Directions for this task = Set out the listing word for word. End with the line that contains "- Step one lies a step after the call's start".
Top of Dataset extract
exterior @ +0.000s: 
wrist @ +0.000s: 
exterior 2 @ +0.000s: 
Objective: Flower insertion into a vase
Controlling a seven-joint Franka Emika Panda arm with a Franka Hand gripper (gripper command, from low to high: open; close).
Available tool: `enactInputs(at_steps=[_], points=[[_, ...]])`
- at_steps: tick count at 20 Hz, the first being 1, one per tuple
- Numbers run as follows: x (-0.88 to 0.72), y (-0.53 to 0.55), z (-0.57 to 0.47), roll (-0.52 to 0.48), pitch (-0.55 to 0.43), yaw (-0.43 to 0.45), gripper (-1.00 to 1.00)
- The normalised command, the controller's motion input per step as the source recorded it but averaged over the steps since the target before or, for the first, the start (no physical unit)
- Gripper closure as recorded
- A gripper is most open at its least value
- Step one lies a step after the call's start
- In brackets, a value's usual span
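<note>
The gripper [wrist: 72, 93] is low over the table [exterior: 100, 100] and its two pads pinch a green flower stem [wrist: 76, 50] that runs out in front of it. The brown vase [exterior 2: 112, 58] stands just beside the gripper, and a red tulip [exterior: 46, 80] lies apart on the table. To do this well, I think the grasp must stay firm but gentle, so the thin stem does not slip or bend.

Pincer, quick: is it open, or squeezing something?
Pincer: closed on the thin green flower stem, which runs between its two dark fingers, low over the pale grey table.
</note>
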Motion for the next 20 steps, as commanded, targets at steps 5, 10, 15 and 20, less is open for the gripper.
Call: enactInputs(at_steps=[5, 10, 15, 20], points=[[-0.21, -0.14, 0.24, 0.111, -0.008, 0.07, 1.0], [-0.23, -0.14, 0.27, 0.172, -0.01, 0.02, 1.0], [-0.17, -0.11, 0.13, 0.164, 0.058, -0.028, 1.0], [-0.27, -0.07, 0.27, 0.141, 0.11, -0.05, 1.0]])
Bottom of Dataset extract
Your response =
exterior @ +0.000s: 
wrist @ +0.000s: 
exterior 2 @ +0.000s: 
Objective: Flower insertion into a vase
Controlling a seven-joint Franka Emika Panda arm with a Franka Hand gripper (gripper command, from low to high: open; close).
Available tool: `enactInputs(at_steps=[_], points=[[_, ...]])`
- at_steps: tick count at 20 Hz, the first being 1, one per tuple
- Numbers run as follows: x (-0.88 to 0.72), y (-0.53 to 0.55), z (-0.57 to 0.47), roll (-0.52 to 0.48), pitch (-0.55 to 0.43), yaw (-0.43 to 0.45), gripper (-1.00 to 1.00)
- The normalised command, the controller's motion input per step as the source recorded it but averaged over the steps since the target before or, for the first, the start (no physical unit)
- Gripper closure as recorded
- A gripper is most open at its least value
- Step one lies a step after the call's start

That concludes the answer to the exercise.